Do odważnych świat należy - zwłaszcza tych, którzy mają dystans do siebie. To właśnie oni dzielą się zdjęciami swoich samochodów tylko po to, żeby inni mogli po nich pojechać. Na Reddicie pojawił się w tym celu specjalny wątek.
#1. "Twojemu ojcu musi się nieźle powodzić"
#2. "To samochodowy odpowiednik niedbania o własną higienę"
#3. "Jesteś DJ-em, dilerem extasy czy jednym i drugim?"
#4. "Nic nie krzyczy głośniej «nigdy nie opuszczę miasta, w którym skończyłem szkołę średnią» niż to coś"
#5. "Dzięki, że przypominasz każdemu kogo spotkasz, że masz Teslę. To jak pójście na obiad z weganinem"
#6."Od zera to setki kiedyś tam dobije"
#7. "Powiedziałbym, żebyś go gdzieś zaparkował i podpalił... Ale wygląda na to, że już to zrobiłeś"
#8. "Więc co jest dłuższe? Twoja rura na progu czy twoja fryzura na czeskiego piłkarza?"
#9. "To najsmutniejszy dom na kółkach jaki widziałem"
#10. "Wypucowałeś samochód do sesji zdjęciowej i wjechałeś nim w błoto. Wszystko w normie jak na gościa, który uznał kupno GTR za dobry pomysł"
#11. "Bumblebee i Darth Vader mieli dziecko z zespołem Downa.
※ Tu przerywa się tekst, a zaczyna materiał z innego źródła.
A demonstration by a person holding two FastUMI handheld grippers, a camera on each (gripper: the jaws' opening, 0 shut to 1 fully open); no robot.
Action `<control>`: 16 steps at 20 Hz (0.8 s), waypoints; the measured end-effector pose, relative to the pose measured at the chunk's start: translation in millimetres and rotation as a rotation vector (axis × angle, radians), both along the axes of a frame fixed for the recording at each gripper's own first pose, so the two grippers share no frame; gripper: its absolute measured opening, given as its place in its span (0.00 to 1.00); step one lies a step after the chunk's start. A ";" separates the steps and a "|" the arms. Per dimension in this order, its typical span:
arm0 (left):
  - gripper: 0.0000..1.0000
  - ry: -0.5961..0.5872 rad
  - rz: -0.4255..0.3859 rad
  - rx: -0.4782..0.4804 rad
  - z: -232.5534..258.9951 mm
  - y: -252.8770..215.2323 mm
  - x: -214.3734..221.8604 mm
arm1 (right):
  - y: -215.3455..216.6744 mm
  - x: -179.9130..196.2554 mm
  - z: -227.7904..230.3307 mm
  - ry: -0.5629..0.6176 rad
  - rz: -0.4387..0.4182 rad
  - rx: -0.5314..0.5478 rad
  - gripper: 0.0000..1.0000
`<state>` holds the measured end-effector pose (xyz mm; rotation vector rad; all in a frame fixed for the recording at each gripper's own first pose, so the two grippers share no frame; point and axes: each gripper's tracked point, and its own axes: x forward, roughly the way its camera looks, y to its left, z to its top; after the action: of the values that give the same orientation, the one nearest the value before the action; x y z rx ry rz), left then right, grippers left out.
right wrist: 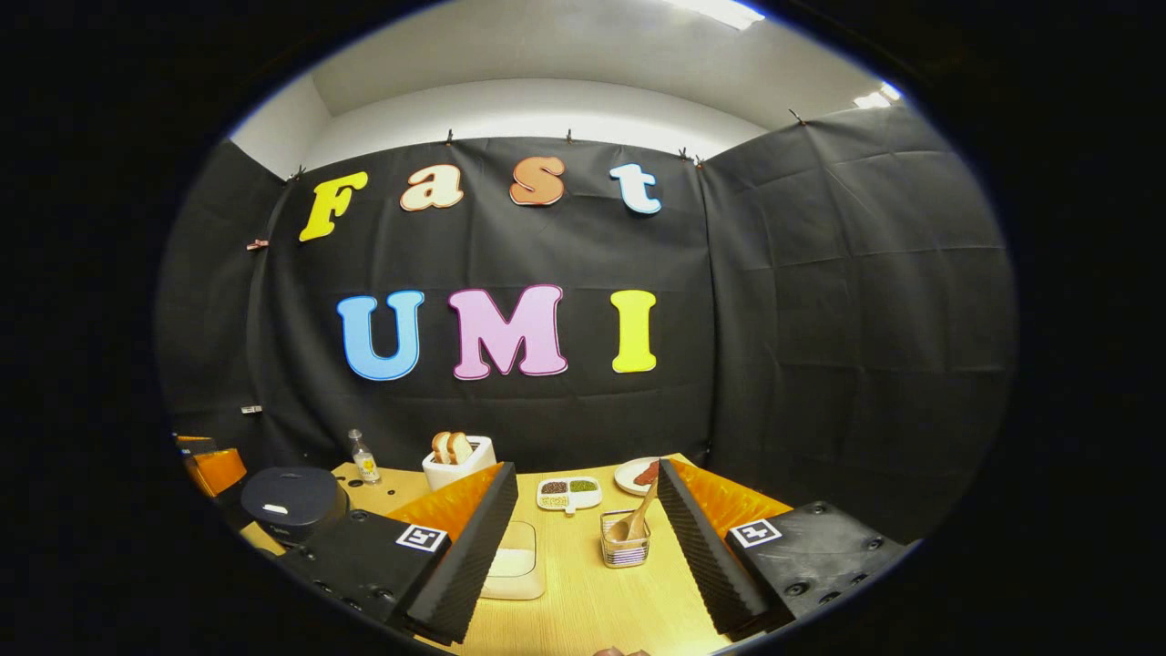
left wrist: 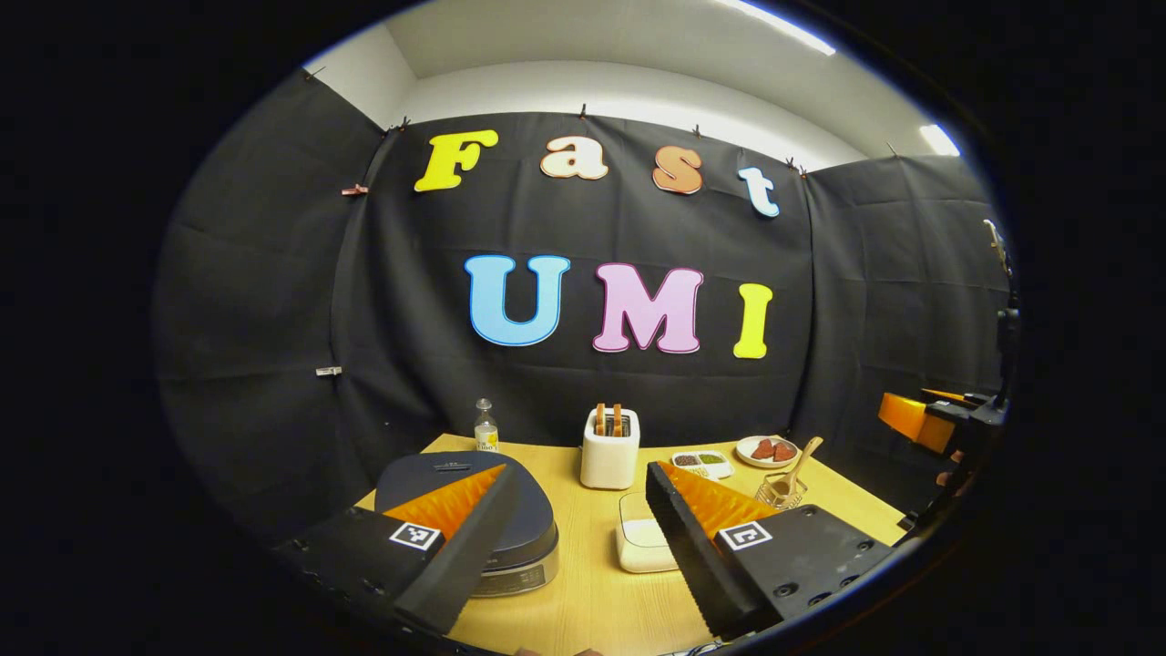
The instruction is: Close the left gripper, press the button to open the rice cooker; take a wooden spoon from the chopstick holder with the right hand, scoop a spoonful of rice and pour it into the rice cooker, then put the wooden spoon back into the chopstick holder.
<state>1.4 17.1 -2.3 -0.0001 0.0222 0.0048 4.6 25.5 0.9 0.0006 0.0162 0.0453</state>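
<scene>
While the rice cooker [left wrist: 496, 515] sits shut on the near left part of the table [left wrist: 592, 592], its dark round lid is down flat. In the right gripper view the rice cooker [right wrist: 291, 501] is far off to the left side.

A wooden spoon [right wrist: 638, 519] stands in the chopstick holder [right wrist: 625, 547], which is a small see-through cup with a wire frame. The spoon leans to the right, and its handle sticks up out of the cup. In the left gripper view the spoon [left wrist: 802, 460] and the holder [left wrist: 782, 492] are on the right side of the table.

A white box [left wrist: 642, 542] with rounded corners sits between the cooker and the holder. I cannot tell what is in it.

The left gripper [left wrist: 583, 547] hangs above the near edge of the table. Its two fingers are spread wide apart and hold nothing. The right gripper [right wrist: 583, 556] is spread wide too, and it holds nothing. The holder with the spoon shows between its fingers, a bit farther off.

Farther back stands a white toaster [left wrist: 609, 446] with bread in it. A small bottle [left wrist: 485, 426] is to its left. A little white dish [left wrist: 701, 465] with split parts and a plate [left wrist: 767, 450] with red bits are to its right.
</scene>
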 end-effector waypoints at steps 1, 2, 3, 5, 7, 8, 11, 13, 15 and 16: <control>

Jest nim twój samochód"
#12. "Zazdroszczę, że mogłeś wydać ot tak 150 tys. dolarów, ale na pewno nie zazdroszczę ci samochodu"
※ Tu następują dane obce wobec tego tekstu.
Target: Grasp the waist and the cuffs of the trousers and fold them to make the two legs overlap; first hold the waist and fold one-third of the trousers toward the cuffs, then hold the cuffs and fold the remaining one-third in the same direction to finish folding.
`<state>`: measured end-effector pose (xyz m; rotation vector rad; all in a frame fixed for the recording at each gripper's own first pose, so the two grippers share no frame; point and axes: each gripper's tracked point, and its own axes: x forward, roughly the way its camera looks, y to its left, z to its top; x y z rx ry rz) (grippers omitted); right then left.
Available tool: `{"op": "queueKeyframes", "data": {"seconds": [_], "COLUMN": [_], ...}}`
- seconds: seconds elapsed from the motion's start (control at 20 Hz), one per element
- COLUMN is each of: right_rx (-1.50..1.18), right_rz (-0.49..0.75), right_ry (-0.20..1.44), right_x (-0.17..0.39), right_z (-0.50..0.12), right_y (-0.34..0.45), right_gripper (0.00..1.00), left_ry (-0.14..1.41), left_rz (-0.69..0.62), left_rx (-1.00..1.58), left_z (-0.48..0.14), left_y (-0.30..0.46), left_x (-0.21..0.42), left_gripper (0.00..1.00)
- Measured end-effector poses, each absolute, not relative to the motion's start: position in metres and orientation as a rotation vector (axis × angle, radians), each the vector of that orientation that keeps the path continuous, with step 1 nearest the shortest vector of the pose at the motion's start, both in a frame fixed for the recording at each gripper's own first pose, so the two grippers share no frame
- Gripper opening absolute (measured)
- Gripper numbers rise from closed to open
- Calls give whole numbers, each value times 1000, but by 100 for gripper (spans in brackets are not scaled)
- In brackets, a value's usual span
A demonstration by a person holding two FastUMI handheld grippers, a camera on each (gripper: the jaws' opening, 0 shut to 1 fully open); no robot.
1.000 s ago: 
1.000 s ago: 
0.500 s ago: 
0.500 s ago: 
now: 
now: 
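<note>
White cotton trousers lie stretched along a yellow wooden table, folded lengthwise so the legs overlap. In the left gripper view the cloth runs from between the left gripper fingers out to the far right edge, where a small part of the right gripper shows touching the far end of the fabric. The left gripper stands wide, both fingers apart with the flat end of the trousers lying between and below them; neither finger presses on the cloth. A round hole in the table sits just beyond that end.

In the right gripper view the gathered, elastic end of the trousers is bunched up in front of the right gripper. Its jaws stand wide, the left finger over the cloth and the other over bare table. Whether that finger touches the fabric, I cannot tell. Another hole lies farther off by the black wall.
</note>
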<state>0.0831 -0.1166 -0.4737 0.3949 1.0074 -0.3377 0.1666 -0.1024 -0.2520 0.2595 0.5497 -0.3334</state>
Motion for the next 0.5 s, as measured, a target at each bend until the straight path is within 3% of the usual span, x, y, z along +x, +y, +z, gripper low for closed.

#13. "«Podoba mi się... Ale macie go może w kolorze, który nawet saudyjski książę z daltonizmem uznałby za zbyt ostentacyjny?» Mamy coś takiego... Jest przywiązany do rury w Amsterdamie"
#14. "Skrzydła, które widziałem na dolnej partii pleców pewnej 45-letniej mamuśki są ładniejsze od twojego samochodu"
#15. "Twoja mama się wścieknie, kiedy zobaczy, co zrobiłeś z jej samochodem"
Dobra, dobra. Chwila. Chcesz sobie skomentować lub ocenić komentujących?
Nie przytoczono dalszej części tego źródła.